Cuando escribimos el artículo de los que para nosotros eran los 10 de los mejores SEAT de la historia, aquello nos obligó a ser selectivos y por tanto saber descartar muchos modelos para quedarnos con sólo diez.

No obstante, teníamos claro que habían algunos cuya presencia en la lista era incuestionable. El 600, el 1400, o como no, el SEAT 1200 Sport “Bocanegra”.

Una leyenda de la marca, el SEAT 1200 Sport, al que popularmente se le conocería como “Bocanegra” debido a que el paragolpes frontal era siempre de color negro en contraste al color del resto de la carrocería, fue un punto de inflexión para la marca.

Era diciembre de 1975, y en aquellos tiempos convulsos en los que España tenía que definirse de forma internacional tras la muerte de Franco, SEAT presentaba ante la prensa el SEAT 1200 Sport.

Todavía en propiedad del Instituto Nacional de Industria, SEAT dejó a medio país con la boca abierta ante tal obra de rebeldía y modernidad que tantos ansiaban entonces. Siendo además, el primer modelo desarrollado completamente en Martorell.

Aunque algunos lo califican como el “primer automóvil fabricado de forma masiva con diseño español”, esto tiene que puntualizarse.
Pues su línea y figura le deben todo al diseñador italiano Aldo Sessano. A quien SEAT contactó personalmente para adquirir la licencia del prototipo que Aldo había diseñado para la alemana NSU. Quienes (afortunadamente), le habían desestimado previamente el proyecto.

Aldo se trasladó entonces a España para trabajar codo con codo con otro hombre clave en esta historia. Antoni Amat.

Antoni, jefe ingeniero de la carrocera INDUCAR, fue el que en cierta manera se encargó de dar vida a los bocetos de Aldo. Un proyecto de especial envergadura, pero del que Antoni ya había demostrado credenciales por sus trabajos para otras carroceras.

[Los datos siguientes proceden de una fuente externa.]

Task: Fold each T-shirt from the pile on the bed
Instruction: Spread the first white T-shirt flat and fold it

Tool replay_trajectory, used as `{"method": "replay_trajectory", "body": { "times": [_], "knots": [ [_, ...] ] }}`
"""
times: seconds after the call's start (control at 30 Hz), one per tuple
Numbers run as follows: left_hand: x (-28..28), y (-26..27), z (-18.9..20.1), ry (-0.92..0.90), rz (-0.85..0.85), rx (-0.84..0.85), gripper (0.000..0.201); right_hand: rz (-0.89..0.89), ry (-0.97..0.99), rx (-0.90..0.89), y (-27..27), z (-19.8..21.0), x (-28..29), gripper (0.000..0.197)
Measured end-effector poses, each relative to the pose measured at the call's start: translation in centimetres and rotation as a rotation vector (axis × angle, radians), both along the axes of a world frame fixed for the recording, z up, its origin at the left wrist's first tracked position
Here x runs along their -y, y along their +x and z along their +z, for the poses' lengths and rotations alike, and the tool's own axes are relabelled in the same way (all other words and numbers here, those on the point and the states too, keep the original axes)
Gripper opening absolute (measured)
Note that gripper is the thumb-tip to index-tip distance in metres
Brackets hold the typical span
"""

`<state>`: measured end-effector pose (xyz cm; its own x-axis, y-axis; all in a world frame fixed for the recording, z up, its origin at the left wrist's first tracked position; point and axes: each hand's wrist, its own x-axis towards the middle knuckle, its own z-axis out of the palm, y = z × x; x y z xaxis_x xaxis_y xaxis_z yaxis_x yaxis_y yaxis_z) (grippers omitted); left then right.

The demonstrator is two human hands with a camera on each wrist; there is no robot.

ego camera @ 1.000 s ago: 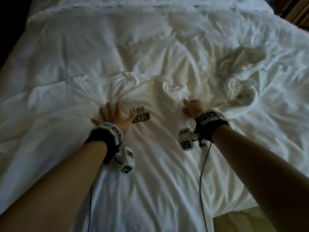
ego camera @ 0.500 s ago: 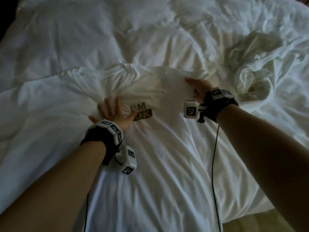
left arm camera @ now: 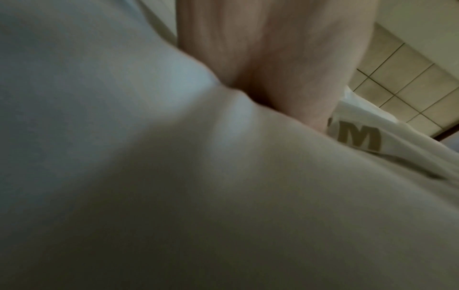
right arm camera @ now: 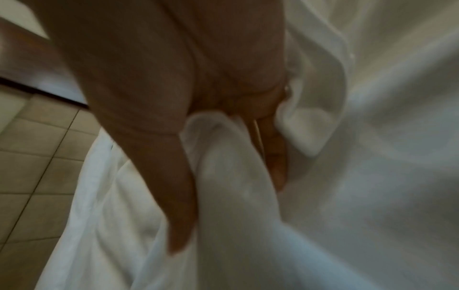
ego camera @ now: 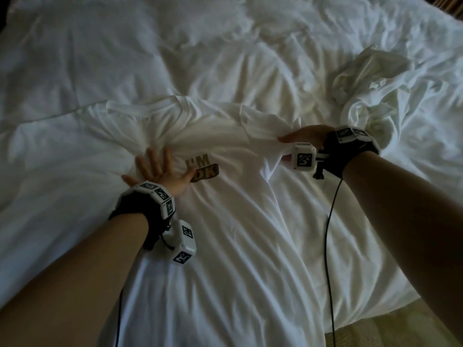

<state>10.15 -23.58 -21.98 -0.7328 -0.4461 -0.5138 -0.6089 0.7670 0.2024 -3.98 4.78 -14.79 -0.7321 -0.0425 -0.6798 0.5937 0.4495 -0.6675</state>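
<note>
A white T-shirt [ego camera: 225,221] with a gold "I'M OK" print [ego camera: 201,167] lies spread on the bed, collar toward the far side. My left hand [ego camera: 160,169] presses flat on its chest, fingers spread, thumb beside the print. My right hand [ego camera: 304,140] grips the shirt's right sleeve and shoulder, lifted off the bed. In the right wrist view the thumb and fingers [right arm camera: 178,196] pinch a fold of white cloth [right arm camera: 228,176]. In the left wrist view my palm [left arm camera: 261,58] rests on the shirt beside the letter M [left arm camera: 357,137].
A crumpled heap of white T-shirts [ego camera: 370,91] lies at the far right of the rumpled white duvet [ego camera: 100,58]. The bed's near edge and beige floor [ego camera: 400,331] show at bottom right. Wrist cables hang from both arms.
My right hand has moved right and away from me, drawing the bunched right sleeve outward and spreading the shirt's shoulder. The left hand has stayed pressed on the chest.
</note>
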Motion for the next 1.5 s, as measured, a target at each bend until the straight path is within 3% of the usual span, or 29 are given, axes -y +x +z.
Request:
{"method": "replay_trajectory", "body": {
  "times": [0.13, 0.23, 0.33, 0.4, 0.47, 0.53, 0.6, 0.67, 0.77, 0.9, 1.07, 1.23, 1.5],
  "knots": [
    [0.0, 0.0, 0.1, -0.003, -0.009, 0.002, 0.092, -0.027, -0.079, -0.004, 0.2, -0.3, 0.1, 0.029],
    [0.0, 0.1, 0.1, -0.004, -0.011, -0.001, 0.093, -0.11, 0.019, -0.088, -0.2, -0.4, 0.5, 0.035],
    [0.0, 0.1, -0.1, -0.008, -0.006, -0.009, 0.092, -0.11, 0.173, -0.099, -0.1, -0.1, 0.4, 0.021],
    [-0.1, 0.0, -0.1, -0.01, 0.001, -0.012, 0.092, -0.016, 0.416, -0.245, 0.0, -0.2, 0.1, 0.02],
    [-0.1, 0.0, -0.1, -0.013, 0.001, -0.007, 0.091, 0.071, 0.664, -0.508, -0.1, -0.5, 0.4, 0.03],
    [-0.1, 0.0, -0.1, -0.013, -0.003, 0.0, 0.092, 0.062, 0.685, -0.746, 0.5, -0.5, 2.0, 0.038],
    [-0.2, 0.0, 0.0, -0.017, -0.002, -0.002, 0.092, 0.149, 0.646, -0.876, 1.5, -0.5, 4.6, 0.048],
    [-0.3, 0.0, 0.2, -0.026, 0.003, 0.0, 0.092, 0.377, 0.586, -0.848, 2.6, -1.0, 7.7, 0.058],
    [-0.3, 0.1, 0.3, -0.017, 0.004, -0.002, 0.092, 0.737, 0.611, -0.659, 4.4, -3.1, 11.4, 0.067],
    [-0.2, 0.2, 0.4, -0.006, -0.012, -0.012, 0.092, 0.83, 0.702, -0.521, 3.7, -5.8, 10.1, 0.077],
    [0.0, 0.1, 0.2, -0.009, -0.014, -0.022, 0.093, 0.72, 0.789, -0.445, 1.9, -5.1, 5.7, 0.072],
    [0.2, 0.3, 0.8, -0.007, -0.02, -0.048, 0.093, 0.153, 0.693, -0.555, 1.7, -2.6, 3.0, 0.061],
    [1.4, 2.9, 2.7, -0.065, 0.042, -0.316, 0.071, -0.149, 0.198, -0.165, 2.4, -1.3, 1.5, 0.048]
  ]
}}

Así, poniéndose manos a la obra, Antoni y su equipo tomaron como base el chasis del SEAT 127, al cúal se le completaría la mecánica procedente del SEAT 124.

Encajar este “puzle” de piezas procedentes de diferentes modelos no fue tarea sencilla. Pues se utilizó el motor del 124 el cual introducirían en posición transversal con una inclinación de unos 16º. El objetivo de esto, no era otro que contener la inclinación del capó y contenerla.

Si esto fuese poco, se adaptó también de forma igualmente poco ortodoxa la caja de cambios del 127 que conjuntamente con el carburador, eran dos de los elementos que más fallos daban en la primera serie del 1200 Sport.

No obstante, la reacción no tardó en venir con la llegada en 1976 del SEAT 128 3p. Compartiendo las siguientes series del “Bocanegra” mismo mecanismo de propulsión que el citado 128.

En términos de ventas, estas no fueron especialmente significativas aunque tampoco escasas. Esto debido a que su precio no era el de un coche de masas, sino enfocado a un cliente de mayor poder adquisitivo y con ganas de disfrutar conduciéndolo. 

Sin embargo, si había algo de lo que se quejaban los propietarios de los 1200 Sport era de que en términos de comodidad, habían ciertos aspectos a mejorar. Uno de ellos era hacer más cómoda la transmisión de la caja de cambios, y otro aumentar el depósito de combustible como su consumo. El cual era de 8,83 litros a los 100km.

SEAT hizo caso de las plegarias, y tras unas ligeras modificaciones daba luz en 1977 al 1430 Sport. Compartiendo el mismo diseño agresivo que su hermano mayor, el 1430 Sport aumentaba ligeramente en potencia y comodidad.

El aumento de la potencia y el comportamiento del 1430 (de 67 CV a 77 CV a 5.600 rpm) tuvo la contrapartida de responder con una menor estabilidad que el 1200. Esto debido a que el motor era excesivamente pesado para el diseño del chasis y la carrocería. Algo que se intentó de manera poco efectiva y útil de compensar con unos contrapesos algo prescindibles.

La odisea del SEAT 1200 y el 1430 Sport tendría tristemente un fin sin que la marca sacase un relevo a la altura del mito.

La producción finalizó en 1981 habiéndose fabricado un total estimado de 19.332 unidades (1.200+1430). Siendo en la actualidad, un coche clásico que incluso cuenta con su propio club de fans impidiendo que desaparezca de nuestro colectivo uno de los coches más interesantes que ha lanzado SEAT en toda su historia.

Fuente: Club Seat Sport, Seat1200 

1 COMENTARIO

  1. Para escribir un artículo así, mejor no escriban nada. Jamás Antonio Amat consideró hacer un coche con motor trasero partiendo del 127. Para eso hubieran partido del 850.

    Las mecánicas no eran del 127, sino del 124, y el 128 no imitó la disposición del Sport, ya existía casi una década antes.